The base moldings and crown moldings would be replaced with something more au courant, just as in the living room. He’d also get rid of the the ancient-looking floral-patterned wallpaper in favor of painting the walls—either white or a warm gray. Same as in the living room to keep things consistent. The ceiling will be white. (Alternatively, if the new owner is a fan of wallpaper, Eisner proposes going with a new wall covering that’s “interesting or has a funky texture” and that’s a little more current.)
He’d get solar shades for the windows here, too, to let in some light but keep any looky-loos from peeking in. As for the air-conditioner, Eisner urges the new buyer to try putting it into the upper part of the window “to better disguise it.”
The fan needs swapping out for a more contemporary option with lighting. “Fan lighting is usually limited, but it does add something,” says Eisner. He recommends throwing in a sconce or two if you want some brighter light.
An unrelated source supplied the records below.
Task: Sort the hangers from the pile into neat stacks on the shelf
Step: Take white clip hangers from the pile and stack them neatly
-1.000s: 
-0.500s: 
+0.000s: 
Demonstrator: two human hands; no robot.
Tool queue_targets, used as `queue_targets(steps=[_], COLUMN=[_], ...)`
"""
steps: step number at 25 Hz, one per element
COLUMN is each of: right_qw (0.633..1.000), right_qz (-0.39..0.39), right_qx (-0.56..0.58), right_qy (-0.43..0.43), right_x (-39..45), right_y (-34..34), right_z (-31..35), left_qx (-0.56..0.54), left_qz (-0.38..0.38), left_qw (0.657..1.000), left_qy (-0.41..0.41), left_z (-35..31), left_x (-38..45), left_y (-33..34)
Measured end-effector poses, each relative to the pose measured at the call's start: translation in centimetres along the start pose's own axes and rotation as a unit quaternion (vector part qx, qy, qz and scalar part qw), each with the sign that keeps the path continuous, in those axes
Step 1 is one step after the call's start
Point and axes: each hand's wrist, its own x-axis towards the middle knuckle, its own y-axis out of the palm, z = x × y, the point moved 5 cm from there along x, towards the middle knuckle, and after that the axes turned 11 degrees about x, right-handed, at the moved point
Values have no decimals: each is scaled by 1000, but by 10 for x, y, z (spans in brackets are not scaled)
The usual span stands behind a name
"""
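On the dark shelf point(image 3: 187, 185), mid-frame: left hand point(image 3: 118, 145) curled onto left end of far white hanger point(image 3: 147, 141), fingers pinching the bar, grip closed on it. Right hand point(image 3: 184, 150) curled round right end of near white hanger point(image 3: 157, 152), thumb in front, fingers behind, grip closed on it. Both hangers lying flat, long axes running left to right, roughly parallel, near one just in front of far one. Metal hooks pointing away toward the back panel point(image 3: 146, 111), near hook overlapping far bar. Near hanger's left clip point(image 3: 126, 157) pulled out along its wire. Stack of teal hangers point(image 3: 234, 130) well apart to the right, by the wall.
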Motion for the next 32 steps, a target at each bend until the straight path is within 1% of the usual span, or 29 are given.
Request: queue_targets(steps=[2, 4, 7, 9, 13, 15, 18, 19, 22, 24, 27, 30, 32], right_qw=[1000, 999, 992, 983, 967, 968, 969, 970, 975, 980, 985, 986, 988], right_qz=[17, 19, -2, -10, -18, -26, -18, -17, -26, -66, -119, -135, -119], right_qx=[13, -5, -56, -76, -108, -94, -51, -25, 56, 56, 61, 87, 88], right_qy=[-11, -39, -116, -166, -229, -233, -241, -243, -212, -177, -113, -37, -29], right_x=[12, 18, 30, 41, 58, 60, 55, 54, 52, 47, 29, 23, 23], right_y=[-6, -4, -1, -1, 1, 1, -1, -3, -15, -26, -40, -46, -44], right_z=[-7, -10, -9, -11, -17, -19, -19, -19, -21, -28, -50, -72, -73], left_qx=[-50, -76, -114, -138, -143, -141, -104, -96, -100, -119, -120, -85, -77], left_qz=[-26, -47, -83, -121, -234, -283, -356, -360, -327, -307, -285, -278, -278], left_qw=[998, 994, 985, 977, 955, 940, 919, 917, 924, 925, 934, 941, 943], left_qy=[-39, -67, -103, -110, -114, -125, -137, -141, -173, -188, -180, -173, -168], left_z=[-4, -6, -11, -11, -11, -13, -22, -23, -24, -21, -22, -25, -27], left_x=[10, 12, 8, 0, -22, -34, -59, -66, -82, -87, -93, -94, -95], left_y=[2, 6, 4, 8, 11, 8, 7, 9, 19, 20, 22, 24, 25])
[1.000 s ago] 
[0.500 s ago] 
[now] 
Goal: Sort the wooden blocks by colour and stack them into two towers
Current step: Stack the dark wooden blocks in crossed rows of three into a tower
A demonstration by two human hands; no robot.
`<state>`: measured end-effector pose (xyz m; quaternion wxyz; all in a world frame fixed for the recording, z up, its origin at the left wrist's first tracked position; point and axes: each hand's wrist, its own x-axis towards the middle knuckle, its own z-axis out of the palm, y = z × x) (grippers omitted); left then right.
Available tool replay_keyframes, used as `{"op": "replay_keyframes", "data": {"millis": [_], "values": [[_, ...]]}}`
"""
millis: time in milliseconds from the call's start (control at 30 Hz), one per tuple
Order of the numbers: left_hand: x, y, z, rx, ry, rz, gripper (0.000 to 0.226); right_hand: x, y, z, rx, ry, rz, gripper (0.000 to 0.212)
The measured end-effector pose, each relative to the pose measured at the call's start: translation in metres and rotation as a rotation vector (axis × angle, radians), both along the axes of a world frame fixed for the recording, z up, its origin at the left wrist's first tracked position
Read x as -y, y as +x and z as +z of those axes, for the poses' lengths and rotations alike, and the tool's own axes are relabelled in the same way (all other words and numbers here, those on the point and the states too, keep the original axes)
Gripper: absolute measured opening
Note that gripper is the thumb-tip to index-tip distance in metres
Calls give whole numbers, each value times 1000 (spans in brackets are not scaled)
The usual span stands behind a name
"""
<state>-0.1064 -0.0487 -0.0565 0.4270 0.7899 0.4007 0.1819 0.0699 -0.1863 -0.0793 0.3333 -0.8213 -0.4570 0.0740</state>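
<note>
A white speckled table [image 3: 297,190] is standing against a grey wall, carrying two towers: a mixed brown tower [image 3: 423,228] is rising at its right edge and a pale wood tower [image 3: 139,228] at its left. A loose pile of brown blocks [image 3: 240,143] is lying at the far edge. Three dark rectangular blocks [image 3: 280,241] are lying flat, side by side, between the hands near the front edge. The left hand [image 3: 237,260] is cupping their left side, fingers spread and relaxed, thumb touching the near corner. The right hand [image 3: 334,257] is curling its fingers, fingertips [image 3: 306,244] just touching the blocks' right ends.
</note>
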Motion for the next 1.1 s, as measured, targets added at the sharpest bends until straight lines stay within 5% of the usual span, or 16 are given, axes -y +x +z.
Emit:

Next, he’d clean up the radiator, sand it down and repaint it. “I wouldn’t get a cover for this one, though, because then I’d be building into the room,” he says. And the room is small enough as it is.
Price: Eisner believes that new moldings should cost “a couple of dollars per square foot.” A gallon of Benjamin Moore Decorator’s White for the walls is $69.99. A gallon of white for the ceiling and trim is $39.99. This solar shade is $84.99 at Bed Bath & Beyond. This ceiling fan from YLighting is $279.95. Labor will tack on to these prices.
Bathroom (not pictured)
Although there aren’t any photos of the bathroom, Eisner says that he figures that judging by the condition of the rest of the apartment, that it’ll probably also need to be gutted. “I assume if the kitchen is like that, that the bathroom will be the same,” he says. “You’ll need new fixtures, new tiles, new everything.”
Price: Eisner estimates that it should cost at least $20,000 to revamp a bathroom entirely.